PROBLEM STATEMENT
First find the line with "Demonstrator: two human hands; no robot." in the entries below, then set down exactly every line through the line with "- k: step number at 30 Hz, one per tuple", that line included.

SUPPLIED INFORMATION
- - - -

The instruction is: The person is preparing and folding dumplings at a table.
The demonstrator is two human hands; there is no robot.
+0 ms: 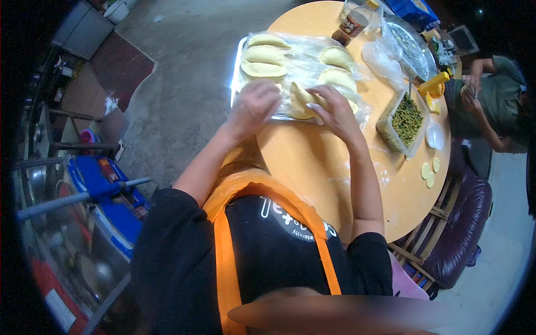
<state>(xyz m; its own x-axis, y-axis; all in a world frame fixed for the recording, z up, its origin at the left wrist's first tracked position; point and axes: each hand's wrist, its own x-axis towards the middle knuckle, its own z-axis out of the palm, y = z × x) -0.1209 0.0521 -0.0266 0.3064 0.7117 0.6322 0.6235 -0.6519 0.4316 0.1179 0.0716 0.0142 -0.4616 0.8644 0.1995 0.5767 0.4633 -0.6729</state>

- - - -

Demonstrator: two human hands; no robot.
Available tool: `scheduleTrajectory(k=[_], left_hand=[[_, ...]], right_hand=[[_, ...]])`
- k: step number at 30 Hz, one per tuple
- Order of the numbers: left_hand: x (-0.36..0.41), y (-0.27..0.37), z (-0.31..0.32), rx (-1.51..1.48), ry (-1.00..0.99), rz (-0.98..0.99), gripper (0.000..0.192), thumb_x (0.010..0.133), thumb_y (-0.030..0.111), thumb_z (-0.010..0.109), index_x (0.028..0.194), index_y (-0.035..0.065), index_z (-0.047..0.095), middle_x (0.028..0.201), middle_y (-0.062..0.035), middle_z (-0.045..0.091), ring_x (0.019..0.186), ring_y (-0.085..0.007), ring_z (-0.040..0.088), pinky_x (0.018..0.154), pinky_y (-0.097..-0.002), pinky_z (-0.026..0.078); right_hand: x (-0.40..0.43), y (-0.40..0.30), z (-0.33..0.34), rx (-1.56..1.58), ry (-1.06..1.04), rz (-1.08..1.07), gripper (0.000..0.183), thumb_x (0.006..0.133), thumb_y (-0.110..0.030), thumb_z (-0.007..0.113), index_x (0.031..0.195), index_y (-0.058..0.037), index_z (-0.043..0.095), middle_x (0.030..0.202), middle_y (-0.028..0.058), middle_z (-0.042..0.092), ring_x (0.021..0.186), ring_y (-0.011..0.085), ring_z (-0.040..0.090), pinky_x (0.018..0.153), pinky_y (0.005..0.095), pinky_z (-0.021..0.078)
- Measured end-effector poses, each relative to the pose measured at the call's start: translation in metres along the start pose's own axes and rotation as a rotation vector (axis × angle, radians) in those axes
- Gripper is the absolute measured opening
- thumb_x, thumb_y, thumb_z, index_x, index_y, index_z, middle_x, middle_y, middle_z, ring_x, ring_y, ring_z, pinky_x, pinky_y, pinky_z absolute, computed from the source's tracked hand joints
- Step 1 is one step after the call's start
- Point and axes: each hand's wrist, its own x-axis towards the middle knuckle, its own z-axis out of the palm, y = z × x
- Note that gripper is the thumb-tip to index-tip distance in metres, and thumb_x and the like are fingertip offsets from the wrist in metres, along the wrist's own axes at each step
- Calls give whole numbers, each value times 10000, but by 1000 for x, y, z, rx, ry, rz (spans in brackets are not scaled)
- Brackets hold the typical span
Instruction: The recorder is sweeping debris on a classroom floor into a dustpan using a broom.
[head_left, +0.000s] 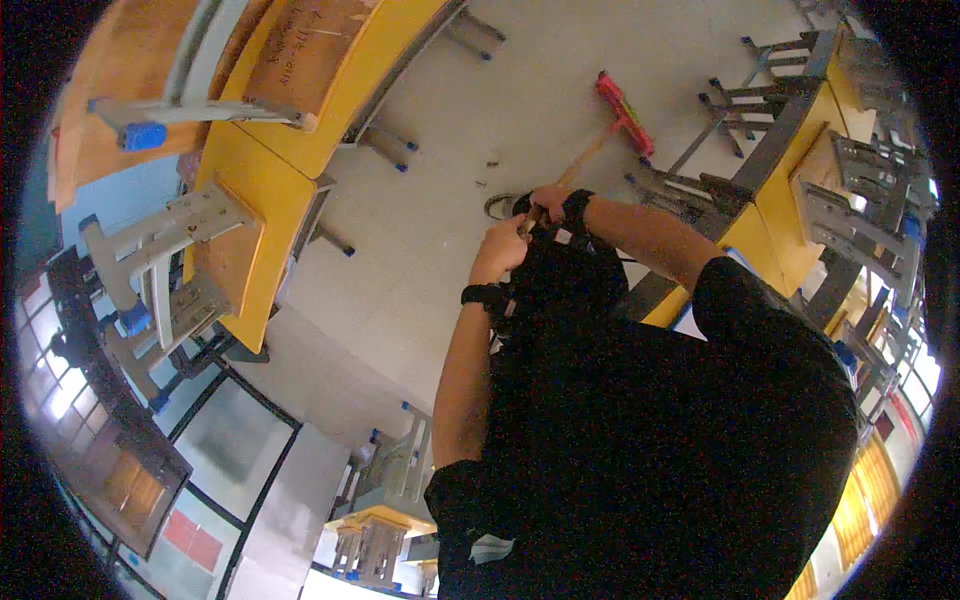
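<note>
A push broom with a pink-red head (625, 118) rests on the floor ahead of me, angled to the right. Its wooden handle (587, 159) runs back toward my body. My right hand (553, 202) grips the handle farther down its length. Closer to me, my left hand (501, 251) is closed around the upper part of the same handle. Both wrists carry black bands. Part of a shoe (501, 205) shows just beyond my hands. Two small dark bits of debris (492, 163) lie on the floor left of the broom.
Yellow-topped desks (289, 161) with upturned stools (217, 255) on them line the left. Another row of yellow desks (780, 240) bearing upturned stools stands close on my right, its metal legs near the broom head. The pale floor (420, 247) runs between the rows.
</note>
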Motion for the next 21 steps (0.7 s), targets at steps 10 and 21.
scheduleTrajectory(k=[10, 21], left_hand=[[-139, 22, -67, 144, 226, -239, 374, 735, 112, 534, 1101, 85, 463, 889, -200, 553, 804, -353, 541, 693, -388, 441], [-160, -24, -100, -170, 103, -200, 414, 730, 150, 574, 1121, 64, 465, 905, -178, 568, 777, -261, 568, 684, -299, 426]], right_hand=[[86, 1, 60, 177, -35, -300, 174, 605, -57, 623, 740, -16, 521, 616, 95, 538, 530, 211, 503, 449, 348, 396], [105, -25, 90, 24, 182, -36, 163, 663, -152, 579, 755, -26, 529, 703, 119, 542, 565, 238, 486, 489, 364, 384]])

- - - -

ANSWER TO THIS PROBLEM
Demonstrator: two human hands; no robot.
Available tool: `scheduleTrajectory(k=[_], left_hand=[[_, ...]], right_hand=[[_, ...]])`
- k: step number at 30 Hz, one per tuple

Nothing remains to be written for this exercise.